Any person whose name, portrait, picture or voice is used within this state for advertising purposes or for the purposes of trade without … written consent first obtained … may … sue and recover damages …. But nothing contained in this article shall be so construed as to prevent any person, firm or corporation from selling or otherwise transferring any material containing such name, portrait, picture or voice in whatever medium to any user of such name, portrait, picture or voice, or to any third party for sale or transfer directly or indirectly to such a user, for use in a manner lawful under this article ….

New York courts have recognized that use of photographs to illustrate newspaper articles isn't covered by the statute (even though newspaper publishing is indeed a "trade"). And this means that Lennihan and AP are free to sell "material containing" Youssef's "picture" "for use in a manner lawful under this article," such as news coverage.
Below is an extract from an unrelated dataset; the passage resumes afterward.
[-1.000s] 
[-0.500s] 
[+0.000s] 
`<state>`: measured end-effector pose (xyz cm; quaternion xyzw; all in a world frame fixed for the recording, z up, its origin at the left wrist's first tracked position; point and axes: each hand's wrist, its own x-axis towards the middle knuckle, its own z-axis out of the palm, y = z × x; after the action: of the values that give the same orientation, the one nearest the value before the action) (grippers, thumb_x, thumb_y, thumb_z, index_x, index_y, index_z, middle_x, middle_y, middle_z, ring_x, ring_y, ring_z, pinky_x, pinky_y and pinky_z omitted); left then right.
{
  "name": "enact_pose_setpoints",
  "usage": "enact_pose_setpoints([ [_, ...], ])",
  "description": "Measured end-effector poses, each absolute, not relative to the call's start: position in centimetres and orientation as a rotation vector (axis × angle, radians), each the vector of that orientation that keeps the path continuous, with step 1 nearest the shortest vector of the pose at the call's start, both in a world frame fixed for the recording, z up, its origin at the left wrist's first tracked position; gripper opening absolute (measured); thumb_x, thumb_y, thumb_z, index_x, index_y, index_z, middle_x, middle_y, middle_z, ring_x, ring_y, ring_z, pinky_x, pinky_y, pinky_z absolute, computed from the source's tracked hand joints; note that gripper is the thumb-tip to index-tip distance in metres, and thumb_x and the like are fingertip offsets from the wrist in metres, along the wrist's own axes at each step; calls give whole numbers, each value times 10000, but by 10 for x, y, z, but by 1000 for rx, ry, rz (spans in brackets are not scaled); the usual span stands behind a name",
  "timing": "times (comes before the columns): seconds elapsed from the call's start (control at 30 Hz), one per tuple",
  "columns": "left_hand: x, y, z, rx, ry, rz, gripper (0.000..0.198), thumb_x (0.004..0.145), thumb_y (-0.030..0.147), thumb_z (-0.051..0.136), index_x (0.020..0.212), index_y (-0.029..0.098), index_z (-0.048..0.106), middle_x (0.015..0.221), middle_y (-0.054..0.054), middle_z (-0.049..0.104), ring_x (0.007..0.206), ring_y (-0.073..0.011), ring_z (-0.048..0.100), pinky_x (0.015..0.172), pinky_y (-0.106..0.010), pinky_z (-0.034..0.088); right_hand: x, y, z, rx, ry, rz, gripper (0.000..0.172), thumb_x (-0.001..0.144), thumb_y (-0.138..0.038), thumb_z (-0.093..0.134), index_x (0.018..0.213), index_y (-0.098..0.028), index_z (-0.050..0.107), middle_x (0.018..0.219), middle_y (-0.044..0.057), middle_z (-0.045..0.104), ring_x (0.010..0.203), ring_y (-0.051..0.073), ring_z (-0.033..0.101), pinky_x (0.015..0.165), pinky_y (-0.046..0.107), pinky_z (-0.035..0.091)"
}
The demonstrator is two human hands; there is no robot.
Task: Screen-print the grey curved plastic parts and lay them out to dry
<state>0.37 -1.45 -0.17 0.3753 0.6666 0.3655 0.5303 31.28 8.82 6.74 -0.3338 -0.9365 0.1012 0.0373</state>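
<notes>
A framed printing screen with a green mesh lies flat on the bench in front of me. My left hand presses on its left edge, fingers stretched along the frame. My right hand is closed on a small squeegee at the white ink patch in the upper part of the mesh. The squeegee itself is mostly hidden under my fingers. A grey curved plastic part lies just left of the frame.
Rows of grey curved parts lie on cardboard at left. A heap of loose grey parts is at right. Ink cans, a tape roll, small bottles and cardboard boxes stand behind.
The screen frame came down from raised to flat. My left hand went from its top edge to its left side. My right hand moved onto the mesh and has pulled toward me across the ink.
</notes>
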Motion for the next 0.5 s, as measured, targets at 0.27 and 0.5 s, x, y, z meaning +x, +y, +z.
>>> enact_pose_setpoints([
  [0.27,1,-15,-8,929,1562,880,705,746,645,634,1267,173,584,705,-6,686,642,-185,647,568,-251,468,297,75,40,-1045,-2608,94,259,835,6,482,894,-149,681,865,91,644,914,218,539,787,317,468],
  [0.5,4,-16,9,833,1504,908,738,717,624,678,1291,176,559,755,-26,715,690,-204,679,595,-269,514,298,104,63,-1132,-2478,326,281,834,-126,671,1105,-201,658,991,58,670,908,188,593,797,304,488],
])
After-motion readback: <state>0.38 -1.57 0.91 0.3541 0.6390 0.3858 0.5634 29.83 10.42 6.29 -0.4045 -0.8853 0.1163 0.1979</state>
To be sure, a New York trial court decision in Nolan v. Getty Images, Inc. suggested that a stock photography service could be liable if an image it sold was then used for advertising purposes (perhaps even for public service advertisements), on the theory that such advertising use is not "lawful." But here The Post's use was indeed lawful, for the reasons discussed above. Also, Youssef might argue that the photographs could eventually be used for unlawful commercial advertising purposes in the future. But I don't see how that would strip Lennihan and AP of the "selling … for use in a manner lawful" defense, given that both the actual and most likely foreseeable and intended use of the photograph was a lawful newspaper use.

So there'll be no occasion here, I think, for an interesting discussion of First Amendment constraints on the right of publicity (for more on that, see this post about a case now pending before the U.S. Supreme Court). Instead, I just think the New York courts will find that Youssef has no claim under the New York statute.